Segment Start: Entries supplied

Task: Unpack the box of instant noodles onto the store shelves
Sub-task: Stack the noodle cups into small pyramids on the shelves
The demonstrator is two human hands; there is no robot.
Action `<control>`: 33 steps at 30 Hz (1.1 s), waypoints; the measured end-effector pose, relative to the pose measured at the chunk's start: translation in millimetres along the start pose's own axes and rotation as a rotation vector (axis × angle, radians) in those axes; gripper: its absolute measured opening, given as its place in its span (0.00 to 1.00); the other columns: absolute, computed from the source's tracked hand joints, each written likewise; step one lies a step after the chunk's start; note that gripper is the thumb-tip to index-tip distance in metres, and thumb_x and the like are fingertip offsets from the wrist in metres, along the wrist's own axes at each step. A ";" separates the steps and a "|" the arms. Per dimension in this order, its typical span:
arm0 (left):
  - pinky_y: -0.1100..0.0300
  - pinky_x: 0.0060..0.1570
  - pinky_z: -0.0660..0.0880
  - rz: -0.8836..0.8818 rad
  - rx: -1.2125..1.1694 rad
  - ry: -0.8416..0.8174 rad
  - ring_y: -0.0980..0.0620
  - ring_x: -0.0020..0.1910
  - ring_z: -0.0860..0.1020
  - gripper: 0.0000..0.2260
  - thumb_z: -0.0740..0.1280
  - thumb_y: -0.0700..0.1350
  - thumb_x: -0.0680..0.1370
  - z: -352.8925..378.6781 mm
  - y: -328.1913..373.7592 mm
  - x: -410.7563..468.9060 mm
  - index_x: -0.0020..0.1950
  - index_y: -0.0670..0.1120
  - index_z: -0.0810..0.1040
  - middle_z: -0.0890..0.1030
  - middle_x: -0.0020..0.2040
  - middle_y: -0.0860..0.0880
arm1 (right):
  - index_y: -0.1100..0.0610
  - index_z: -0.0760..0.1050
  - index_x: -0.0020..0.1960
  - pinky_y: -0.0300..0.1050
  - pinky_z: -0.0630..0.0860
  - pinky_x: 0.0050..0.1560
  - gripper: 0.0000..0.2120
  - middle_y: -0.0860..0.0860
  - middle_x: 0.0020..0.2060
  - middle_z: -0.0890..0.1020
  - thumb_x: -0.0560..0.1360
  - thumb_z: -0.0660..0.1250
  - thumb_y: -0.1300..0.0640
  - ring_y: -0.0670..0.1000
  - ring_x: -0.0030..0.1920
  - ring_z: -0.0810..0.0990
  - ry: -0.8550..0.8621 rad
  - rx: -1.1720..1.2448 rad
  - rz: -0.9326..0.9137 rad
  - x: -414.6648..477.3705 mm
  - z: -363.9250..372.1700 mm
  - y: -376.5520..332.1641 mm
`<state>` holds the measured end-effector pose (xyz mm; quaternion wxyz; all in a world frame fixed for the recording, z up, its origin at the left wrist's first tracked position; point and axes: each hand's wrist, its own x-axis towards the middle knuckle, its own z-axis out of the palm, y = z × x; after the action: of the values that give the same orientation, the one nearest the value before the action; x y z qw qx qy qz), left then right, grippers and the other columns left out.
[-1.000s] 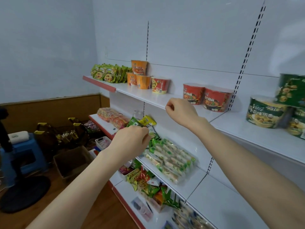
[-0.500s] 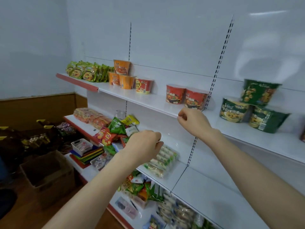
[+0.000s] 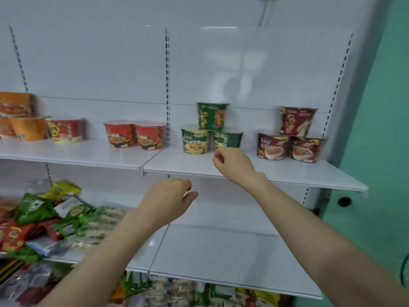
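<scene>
Hovering before the green noodle cups (image 3: 212, 117), the right hand (image 3: 235, 165) and left hand (image 3: 169, 201) hold nothing, fingers loosely curled.

shelf (image 3: 243, 171): glossy white metal | snack packets (image 3: 44, 218): shiny plastic | back panel (image 3: 254, 63): reflective

Small shop, white slotted-upright retail shelving (image 3: 243, 171), instant noodle cups (image 3: 135, 135) faced in rows & stacked by flavour, snack pkts (image 3: 51, 216) piled on lower shelf, green wall (image 3: 385, 107) at right
</scene>
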<state>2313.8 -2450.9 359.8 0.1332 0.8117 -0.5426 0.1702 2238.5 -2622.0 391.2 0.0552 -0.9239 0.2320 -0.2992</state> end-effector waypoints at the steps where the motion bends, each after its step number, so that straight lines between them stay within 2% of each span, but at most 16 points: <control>1: 0.56 0.44 0.72 0.021 -0.016 -0.002 0.47 0.50 0.77 0.16 0.55 0.55 0.80 3.8 13.7 11.4 0.55 0.45 0.74 0.80 0.51 0.47 | 0.60 0.75 0.50 0.46 0.70 0.40 0.11 0.57 0.47 0.81 0.78 0.57 0.55 0.58 0.47 0.77 0.006 -0.020 0.028 -2.4 -7.5 18.1; 8: 0.55 0.47 0.73 0.114 -0.097 0.033 0.47 0.51 0.76 0.15 0.56 0.54 0.80 37.7 110.5 91.8 0.57 0.45 0.74 0.79 0.52 0.47 | 0.60 0.76 0.50 0.48 0.73 0.43 0.11 0.56 0.47 0.82 0.77 0.58 0.55 0.58 0.48 0.78 0.052 -0.088 0.150 -7.1 -54.3 149.1; 11: 0.54 0.48 0.74 0.106 -0.098 0.064 0.46 0.51 0.76 0.15 0.56 0.54 0.80 50.0 144.8 124.7 0.59 0.46 0.73 0.79 0.53 0.47 | 0.60 0.76 0.50 0.51 0.75 0.45 0.11 0.55 0.47 0.82 0.78 0.58 0.55 0.57 0.48 0.79 0.058 -0.093 0.158 -3.3 -71.5 194.1; 14: 0.55 0.48 0.73 0.073 -0.114 0.091 0.46 0.52 0.77 0.15 0.57 0.53 0.80 61.8 170.1 154.9 0.60 0.46 0.73 0.80 0.53 0.47 | 0.59 0.76 0.51 0.49 0.74 0.46 0.10 0.54 0.47 0.82 0.78 0.59 0.55 0.56 0.49 0.78 0.069 -0.103 0.157 1.1 -82.4 233.8; 23: 0.56 0.47 0.74 -0.008 -0.129 0.078 0.45 0.52 0.78 0.14 0.60 0.52 0.79 84.7 194.8 231.5 0.60 0.46 0.74 0.81 0.54 0.47 | 0.57 0.76 0.52 0.48 0.75 0.45 0.10 0.52 0.49 0.82 0.77 0.60 0.53 0.53 0.48 0.79 0.060 -0.118 0.238 25.1 -80.0 320.3; 27: 0.55 0.47 0.75 -0.062 -0.153 0.023 0.44 0.50 0.79 0.17 0.61 0.54 0.78 99.6 187.9 263.5 0.60 0.44 0.74 0.81 0.53 0.44 | 0.57 0.76 0.52 0.44 0.74 0.43 0.13 0.52 0.46 0.82 0.77 0.62 0.48 0.54 0.46 0.79 0.084 -0.131 0.333 34.0 -76.5 344.4; 29: 0.58 0.43 0.73 -0.091 -0.176 -0.030 0.45 0.48 0.78 0.17 0.62 0.56 0.77 108.3 186.7 277.5 0.56 0.43 0.73 0.81 0.51 0.44 | 0.58 0.76 0.51 0.42 0.70 0.39 0.16 0.53 0.44 0.81 0.76 0.63 0.45 0.55 0.47 0.80 0.060 -0.134 0.410 37.9 -73.3 358.2; 30: 0.60 0.40 0.70 -0.109 -0.198 -0.055 0.45 0.44 0.77 0.16 0.62 0.57 0.77 112.0 187.8 283.3 0.51 0.44 0.73 0.80 0.47 0.45 | 0.58 0.77 0.52 0.42 0.70 0.39 0.17 0.54 0.45 0.81 0.75 0.63 0.44 0.56 0.48 0.80 0.040 -0.129 0.441 40.0 -71.9 364.0; 31: 0.61 0.37 0.68 -0.130 -0.225 -0.080 0.47 0.40 0.75 0.15 0.63 0.58 0.76 115.3 189.6 288.1 0.46 0.46 0.70 0.76 0.43 0.46 | 0.58 0.77 0.54 0.42 0.70 0.40 0.19 0.54 0.47 0.82 0.75 0.64 0.43 0.56 0.49 0.80 0.019 -0.117 0.469 41.4 -71.0 368.4; 33: 0.61 0.34 0.65 -0.164 -0.270 -0.120 0.48 0.39 0.72 0.17 0.63 0.59 0.75 121.7 192.9 297.8 0.43 0.47 0.65 0.71 0.40 0.47 | 0.57 0.76 0.58 0.42 0.70 0.43 0.21 0.55 0.53 0.81 0.74 0.64 0.42 0.56 0.52 0.79 -0.015 -0.074 0.516 43.2 -69.8 374.1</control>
<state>2256.3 -2821.0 380.9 0.2220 0.8366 -0.4995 0.0355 2080.9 -2970.9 380.8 0.0977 -0.8377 0.4703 -0.2599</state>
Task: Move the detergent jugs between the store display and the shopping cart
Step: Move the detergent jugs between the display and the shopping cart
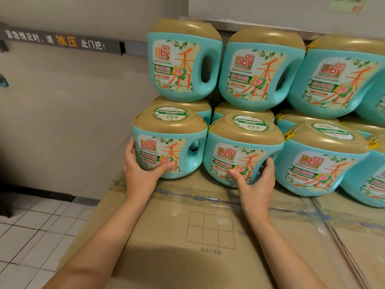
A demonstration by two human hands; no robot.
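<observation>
— Forearms (pixel 100 236) were stretched out over the taped carton (pixel 187 236), one hand per Liby jug. What'd you make of the grip?

— Well, the left hand (pixel 139 170) cupped the end jug (pixel 166 147) of the front row: thumb on the label, fingers round its outer side. Same w/ the right hand (pixel 257 184) on the next jug (pixel 235 155), thumb in front, fingers wrapped round the handle side. Both jugs sat on the carton, touching each other, w/ a 2nd tier (pixel 183 65) stacked on the row behind.

— Best way to lift, imo?

— I'd have slid each straight fwd before raising, so nothing brushed that 2nd tier, then shifted to the handle holes (pixel 194 146). Smooth round sides prob. slip under weight.

— Anything you couldn't see?

— No cart in sight. Right fingertips were hidden behind the jug, the rightmost jugs (pixel 375 180) were cut off at the edge, and the cap stickers (pixel 170 113) were too small to read.
</observation>
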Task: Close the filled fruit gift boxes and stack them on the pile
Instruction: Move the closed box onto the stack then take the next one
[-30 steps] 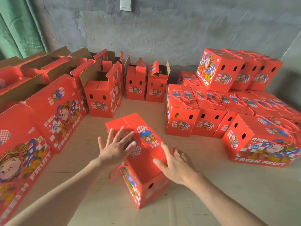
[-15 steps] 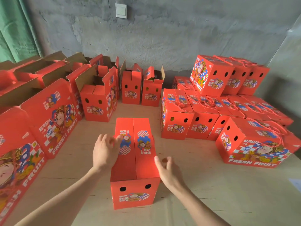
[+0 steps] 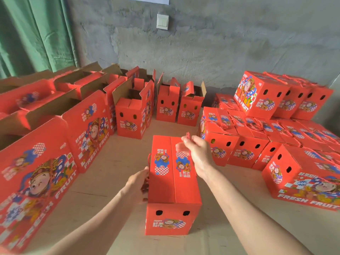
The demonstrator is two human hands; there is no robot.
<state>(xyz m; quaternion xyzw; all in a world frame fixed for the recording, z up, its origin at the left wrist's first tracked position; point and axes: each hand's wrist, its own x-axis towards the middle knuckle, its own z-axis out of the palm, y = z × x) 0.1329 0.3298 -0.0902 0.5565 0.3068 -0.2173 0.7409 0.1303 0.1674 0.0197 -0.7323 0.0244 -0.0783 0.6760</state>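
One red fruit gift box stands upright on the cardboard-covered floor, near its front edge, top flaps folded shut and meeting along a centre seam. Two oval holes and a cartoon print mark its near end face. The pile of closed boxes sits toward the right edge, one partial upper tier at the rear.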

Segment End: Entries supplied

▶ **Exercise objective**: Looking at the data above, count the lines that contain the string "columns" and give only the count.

▶ **Written response**: 2